The new regulations provide a clear statement concerning the jurisdiction of Title IX complaints. As always, Title IX only relates to schools which receive Federal financial assistance. However, for practical purposes this is most schools in the United States. The new rules clarify which types of educational programs and activities fall under the jurisdiction of Title IX.

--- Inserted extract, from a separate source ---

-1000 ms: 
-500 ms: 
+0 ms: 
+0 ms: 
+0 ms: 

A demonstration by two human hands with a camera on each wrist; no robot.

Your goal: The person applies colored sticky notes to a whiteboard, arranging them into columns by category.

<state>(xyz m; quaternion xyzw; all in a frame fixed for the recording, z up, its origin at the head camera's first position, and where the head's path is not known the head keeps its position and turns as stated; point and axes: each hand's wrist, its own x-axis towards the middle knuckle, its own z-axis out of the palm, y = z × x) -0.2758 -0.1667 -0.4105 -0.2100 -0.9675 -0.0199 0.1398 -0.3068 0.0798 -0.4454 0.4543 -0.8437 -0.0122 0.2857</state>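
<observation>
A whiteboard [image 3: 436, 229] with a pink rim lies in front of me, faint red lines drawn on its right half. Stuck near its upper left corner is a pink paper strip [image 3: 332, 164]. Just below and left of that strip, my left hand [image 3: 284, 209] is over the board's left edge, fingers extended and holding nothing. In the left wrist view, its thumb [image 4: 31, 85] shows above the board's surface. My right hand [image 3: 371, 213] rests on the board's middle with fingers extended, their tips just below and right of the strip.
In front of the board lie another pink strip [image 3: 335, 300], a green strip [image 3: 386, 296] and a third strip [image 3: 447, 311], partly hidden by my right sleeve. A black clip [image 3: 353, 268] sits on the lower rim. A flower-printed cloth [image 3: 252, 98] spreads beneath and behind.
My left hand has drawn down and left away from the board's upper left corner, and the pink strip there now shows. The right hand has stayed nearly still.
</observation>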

- Educational programs or activities at locations, events or circumstances over which the school exercised substantial control over both the respondent and context in which the alleged incident. This includes school owned buildings, as well as those controlled by officially recognized student organizations, such as fraternities or sororities.
- Can relate to programs and activities both on and off campus.
- Applies only to incidents of sexual harassment / discrimination “occurring against a person in the United States.”
- At time of formal complaint, the complainant / accuser must be participating in or attempting to participate in the education program or activity where the complaint is filed.
The obvious import of the new regulations is to restrict the process to those who are current students when the complaint is filed and for incidents occurring in the United States. This appears to be in line with the purpose of Title IX which is to protect equal access to education. If the accuser is not a current student of the college or university at the time of the complaint, the protection of their equal access to education is not in peril.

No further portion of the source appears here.